# My ultimate Vampire Counts Lord



## KOGWAR (Apr 19, 2008)

This is what I would give my vampire lord if I want him to be one man army:
-zombie dragon
-frost blade
-red thirst
-avatar of death
-dark acolyte

...and an extra magic level.

Moved and edited for ease of understanding - squeek


----------



## Mutants_ho! (Jul 3, 2008)

well i dont know much about VC's but you really need to spell check before you post again buddy.

Looks strong, but it'd also be outrageously expensive, and i don't think anyone wants to spend that much on a general thats going to run ahead of the whole army and distribute leadership to no one, then get killed by bolt throwers.


----------



## Vaz (Mar 19, 2008)

Bretonnians have the perfect counter for that. Grail Knights. Or - Lord with the Magic Item that means you only take one wound per turn.

Means you've spent 800 odd points, on something that'll take 3-5 turns to kill.

Nice job .


----------



## Inquisitor Aurelius (Jun 9, 2008)

Chaos Lord, MoK, Runeshield, Axe of Khorne, Jugger. Over four hundred points cheaper (assuming Vaz's figure is accurate), and will more than likely absolutely krump your kitted-out Vampire, unless I've missed something obvious.

Now, if you put him on a Nightmare, you might be on to something. Wouldn't help any v. the aforementioned Lord, but it'd be a damn sight cheaper and wouldn't get blown to smithereens on the first turn by anything fielding artillery.


----------



## arhain (May 6, 2008)

Vampire lord 
+1 magic level 
Infinite hatred 
Red fury 
Beguile 
Talisman of lynci 
The flayed hauberk 
Sword of might 
Wrist bands of black gold 

my uber vamp


----------



## Gharof von Carstein (May 19, 2008)

iv said it once, ill say it again the ultimate combat lord is of course = 

vampire lord lvl 3, 
+magic level 
walking death 
avatar of death
red fury 
dreadlance 
crown of the damned 
abyssal terror 
= 585p

he flies around on a big hunk of terror causing beast that is no slouch in combat itself. it also get frenzy cause its rider has it and has a static CC bonus, sure he might get stupid but thats not realistic with a LD of 10. plus frenzy will mostly take care of it all anyway. moving at 10 inches can still get you in combat. his attacks hit automatic so no need for infinite hatred and due to frenzy he gets 10 str7 attacks that always hit. just lovely...  coupled with the armour of avatar of death and the fact hes on a large mount will get him the 2+ (or is it 3+? not sure) armour save he needs and with a 3+ ward save crumbling will do almost nothing to this guy.


----------



## Vaz (Mar 19, 2008)

3+ Armour. IIRC, Monstrous doesn't increase your armour.

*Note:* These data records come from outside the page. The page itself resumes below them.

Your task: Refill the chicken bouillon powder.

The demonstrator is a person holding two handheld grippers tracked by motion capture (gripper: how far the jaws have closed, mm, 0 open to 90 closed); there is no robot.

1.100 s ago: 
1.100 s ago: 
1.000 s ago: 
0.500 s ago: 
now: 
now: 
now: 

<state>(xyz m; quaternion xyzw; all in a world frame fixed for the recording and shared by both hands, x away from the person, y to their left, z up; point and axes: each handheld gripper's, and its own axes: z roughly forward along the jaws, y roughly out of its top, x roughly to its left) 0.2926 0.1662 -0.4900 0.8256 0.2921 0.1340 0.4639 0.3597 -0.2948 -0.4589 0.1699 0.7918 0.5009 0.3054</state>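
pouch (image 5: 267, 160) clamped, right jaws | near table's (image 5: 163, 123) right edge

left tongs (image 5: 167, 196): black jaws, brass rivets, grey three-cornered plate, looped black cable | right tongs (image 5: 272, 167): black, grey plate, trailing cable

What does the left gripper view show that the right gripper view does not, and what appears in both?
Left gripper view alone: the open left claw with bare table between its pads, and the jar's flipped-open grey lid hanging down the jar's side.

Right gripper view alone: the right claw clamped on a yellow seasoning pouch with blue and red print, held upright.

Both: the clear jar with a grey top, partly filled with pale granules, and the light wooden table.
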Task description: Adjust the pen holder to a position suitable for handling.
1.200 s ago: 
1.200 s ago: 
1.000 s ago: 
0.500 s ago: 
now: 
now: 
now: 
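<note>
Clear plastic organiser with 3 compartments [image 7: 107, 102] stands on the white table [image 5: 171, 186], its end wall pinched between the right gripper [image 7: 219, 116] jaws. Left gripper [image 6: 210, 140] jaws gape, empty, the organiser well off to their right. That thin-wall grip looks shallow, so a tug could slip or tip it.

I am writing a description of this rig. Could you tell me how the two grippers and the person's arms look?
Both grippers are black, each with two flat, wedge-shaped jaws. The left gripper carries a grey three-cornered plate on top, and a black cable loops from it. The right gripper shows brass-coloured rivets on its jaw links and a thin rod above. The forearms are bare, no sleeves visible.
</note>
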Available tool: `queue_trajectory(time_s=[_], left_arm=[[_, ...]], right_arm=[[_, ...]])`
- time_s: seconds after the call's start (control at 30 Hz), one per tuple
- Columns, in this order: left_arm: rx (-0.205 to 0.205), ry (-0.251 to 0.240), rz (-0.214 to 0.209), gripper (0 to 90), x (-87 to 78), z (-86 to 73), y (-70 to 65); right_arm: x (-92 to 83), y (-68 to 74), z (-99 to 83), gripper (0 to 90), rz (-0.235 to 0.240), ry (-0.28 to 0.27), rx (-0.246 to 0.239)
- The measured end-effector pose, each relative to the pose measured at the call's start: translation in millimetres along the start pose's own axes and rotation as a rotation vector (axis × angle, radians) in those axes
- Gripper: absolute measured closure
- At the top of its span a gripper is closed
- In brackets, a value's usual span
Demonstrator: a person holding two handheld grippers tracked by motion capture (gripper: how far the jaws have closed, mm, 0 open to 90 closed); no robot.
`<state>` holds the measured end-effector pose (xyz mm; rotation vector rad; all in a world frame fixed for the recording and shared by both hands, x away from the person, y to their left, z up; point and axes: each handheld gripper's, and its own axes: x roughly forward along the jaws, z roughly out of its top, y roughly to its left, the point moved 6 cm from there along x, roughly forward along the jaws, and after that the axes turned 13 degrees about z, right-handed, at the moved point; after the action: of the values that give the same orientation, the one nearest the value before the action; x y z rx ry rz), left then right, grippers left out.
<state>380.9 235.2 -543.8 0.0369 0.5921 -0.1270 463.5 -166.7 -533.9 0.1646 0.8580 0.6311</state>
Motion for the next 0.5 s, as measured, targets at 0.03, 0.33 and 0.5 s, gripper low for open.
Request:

And I don't think you can fly, if you are stupid, so you use your base move/2, if struck stupid. But then again, that rarely happens.

Edit - I'm in loooveee with that one.


----------



## Blackhiker (Dec 28, 2007)

I personally from experience have found that if you toss a lord on a dragon don't waste any extra points on making him a better wizard. He will get into combat and every point needs to be well spent


----------



## Ancient Tiel' a fier (May 5, 2008)

A lord on dragon works best with the dread lance and red fury, dishing out 4 S7 hits with no risk of missing, then extra attacks for the wounds. In a recent legendary battle he was killing 7 and the dragon 2 or 3, winning combats by 9 - 2 sends most enemies packing.


----------